◆ Task instructions ◆
Restate all data exactly. No images.

Items from a dataset
• • • •

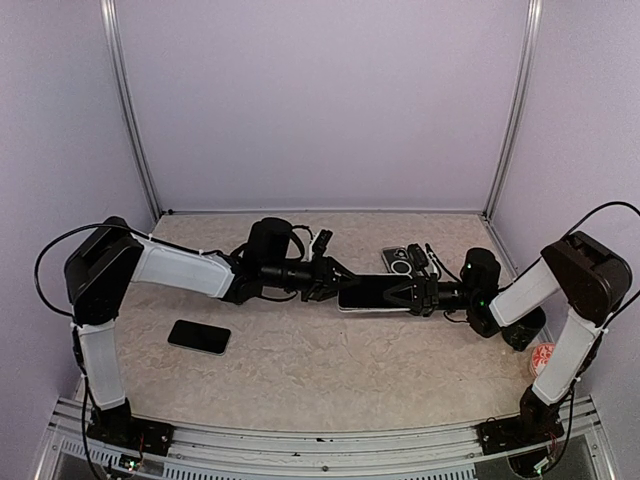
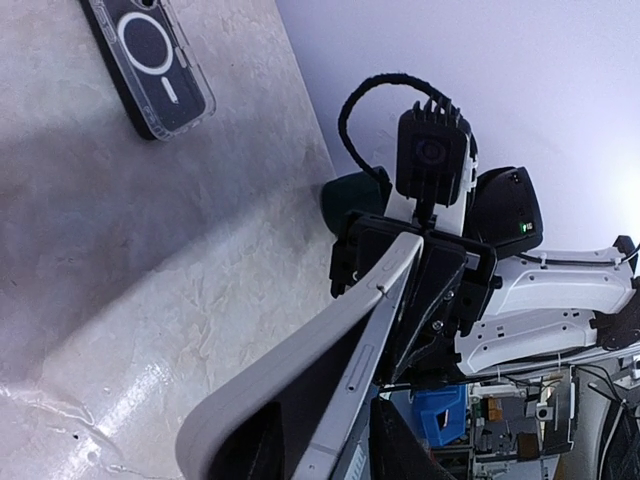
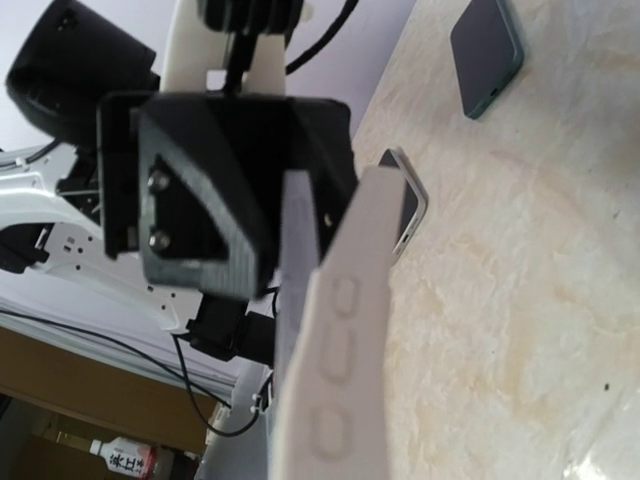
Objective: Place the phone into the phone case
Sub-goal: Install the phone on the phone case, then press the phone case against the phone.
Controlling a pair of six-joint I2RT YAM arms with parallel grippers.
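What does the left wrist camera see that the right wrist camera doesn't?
Only left wrist: a phone in a clear, ring-marked case lying on the table. Only right wrist: a bare dark phone on the table, and a bottle lower left. Both: the pale phone case close up in the foreground, and the table.

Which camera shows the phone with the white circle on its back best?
The left wrist view: the ringed phone lies large and sharp, circle and clear case plain, one end cut off. The top view shows it small and far back. The right wrist view misses it.
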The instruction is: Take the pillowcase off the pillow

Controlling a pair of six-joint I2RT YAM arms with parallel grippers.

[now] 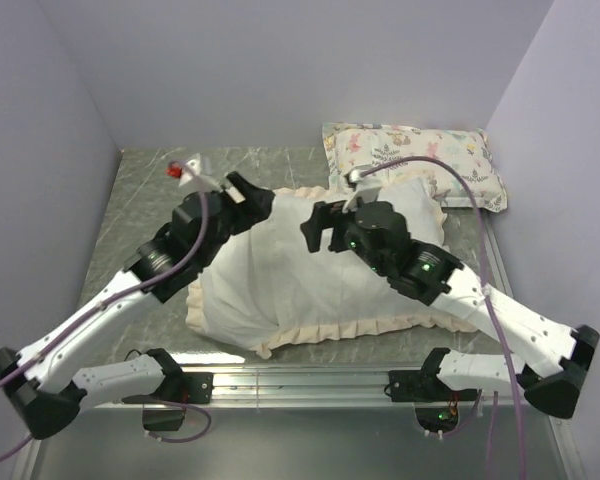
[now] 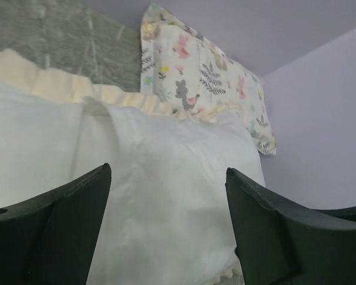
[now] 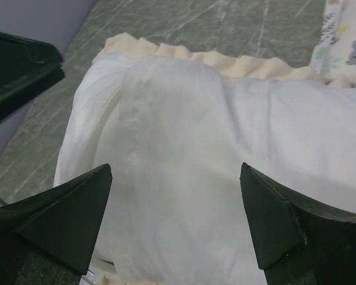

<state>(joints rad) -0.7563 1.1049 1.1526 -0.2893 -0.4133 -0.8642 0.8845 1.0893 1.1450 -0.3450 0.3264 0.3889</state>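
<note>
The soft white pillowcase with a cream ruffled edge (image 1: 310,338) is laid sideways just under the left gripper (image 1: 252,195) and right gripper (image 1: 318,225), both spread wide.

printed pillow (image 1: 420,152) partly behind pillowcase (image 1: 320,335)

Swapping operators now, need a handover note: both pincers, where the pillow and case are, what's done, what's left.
Left pincer: open, empty, hovering over the white fabric.
Right pincer: open, empty, over the same mound.
Pillowcase: in the middle, white side up, cream ruffle round the edge.
Pillow: white bulk lying within that ruffle, not out.
Done: nothing I can confirm.
To do: grip the case and pull it off the pillow.
Printed pillow at the back right is not part of the job.
</note>
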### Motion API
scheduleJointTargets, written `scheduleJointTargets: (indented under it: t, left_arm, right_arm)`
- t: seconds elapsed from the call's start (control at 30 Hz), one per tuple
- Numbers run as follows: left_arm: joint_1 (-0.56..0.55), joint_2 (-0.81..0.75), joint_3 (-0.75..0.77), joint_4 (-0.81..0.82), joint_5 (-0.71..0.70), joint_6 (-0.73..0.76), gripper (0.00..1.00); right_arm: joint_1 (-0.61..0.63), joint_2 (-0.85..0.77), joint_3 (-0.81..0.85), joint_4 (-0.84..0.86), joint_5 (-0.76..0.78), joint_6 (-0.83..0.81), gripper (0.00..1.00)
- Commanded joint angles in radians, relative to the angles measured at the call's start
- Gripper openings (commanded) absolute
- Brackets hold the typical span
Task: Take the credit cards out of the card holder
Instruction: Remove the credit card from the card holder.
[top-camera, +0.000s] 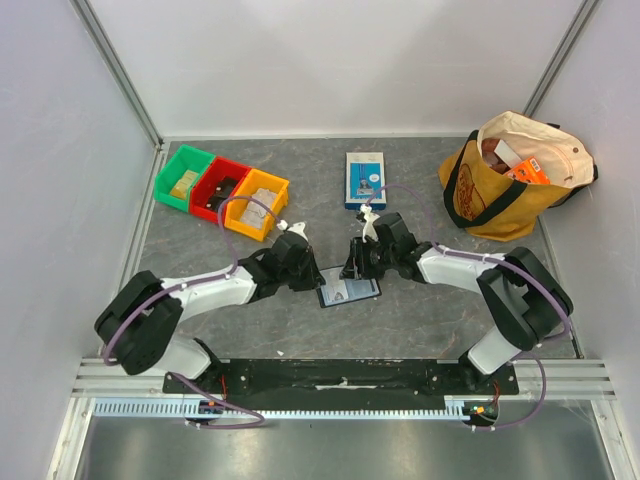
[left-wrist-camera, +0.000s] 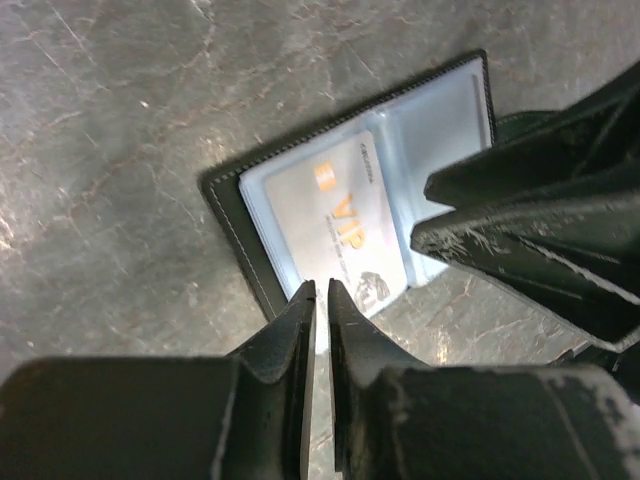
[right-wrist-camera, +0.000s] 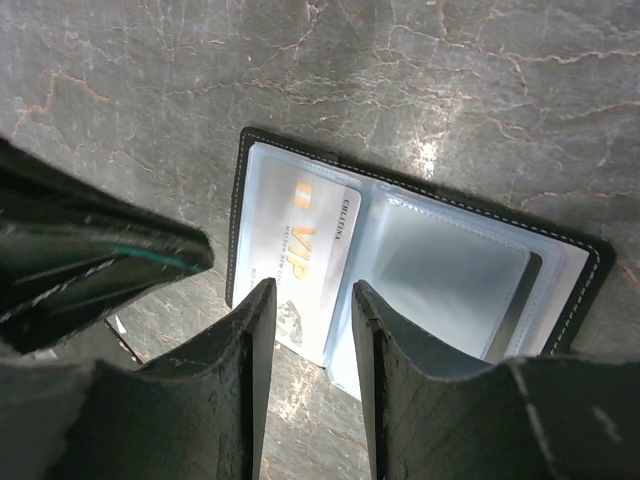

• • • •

◆ Reply to the exercise ◆
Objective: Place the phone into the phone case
Sub-goal: Install the phone on the phone case, then press the phone case against the phone.
Controlling a pair of six-joint I2RT YAM arms with parallel grippers.
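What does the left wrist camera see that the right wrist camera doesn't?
Only left wrist: a phone in a clear, ring-marked case lying on the table. Only right wrist: a bare dark phone on the table, and a bottle lower left. Both: the pale phone case close up in the foreground, and the table.

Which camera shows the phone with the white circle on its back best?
The left wrist view: the ringed phone lies large and sharp, circle and clear case plain, one end cut off. The top view shows it small and far back. The right wrist view misses it.
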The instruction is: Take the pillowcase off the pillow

Controlling a pair of six-joint I2RT YAM arms with parallel grippers.

[now] 
[now] 
[now] 

<state>(joints rad) -0.7563 1.1049 1.1526 -0.2893 -0.4133 -0.8642 0.8845 1.0893 1.1450 -0.3450 0.3264 0.3889</state>
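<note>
The soft white pillowcase with a cream ruffled edge (image 1: 310,338) is laid sideways just under the left gripper (image 1: 252,195) and right gripper (image 1: 318,225), both spread wide.

printed pillow (image 1: 420,152) partly behind pillowcase (image 1: 320,335)

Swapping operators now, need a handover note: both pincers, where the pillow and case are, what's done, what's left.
Left pincer: open, empty, hovering over the white fabric.
Right pincer: open, empty, over the same mound.
Pillowcase: in the middle, white side up, cream ruffle round the edge.
Pillow: white bulk lying within that ruffle, not out.
Done: nothing I can confirm.
To do: grip the case and pull it off the pillow.
Printed pillow at the back right is not part of the job.
</note>
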### Motion API
scheduleJointTargets, written `scheduleJointTargets: (indented under it: t, left_arm, right_arm)`
- t: seconds elapsed from the call's start (control at 30 Hz), one per tuple
- Numbers run as follows: left_arm: joint_1 (-0.56..0.55), joint_2 (-0.81..0.75), joint_3 (-0.75..0.77), joint_4 (-0.81..0.82), joint_5 (-0.71..0.70), joint_6 (-0.73..0.76), gripper (0.00..1.00); right_arm: joint_1 (-0.61..0.63), joint_2 (-0.85..0.77), joint_3 (-0.81..0.85), joint_4 (-0.84..0.86), joint_5 (-0.76..0.78), joint_6 (-0.83..0.81), gripper (0.00..1.00)
- Commanded joint angles in radians, relative to the angles measured at the call's start
- Gripper openings (commanded) absolute
- Brackets hold the typical span
Task: Take the credit cards out of the card holder
Instruction: Remove the credit card from the card holder.
[top-camera, +0.000s] 
[left-wrist-camera, +0.000s] 
[right-wrist-camera, +0.000s] 

Further output is not needed for this exercise.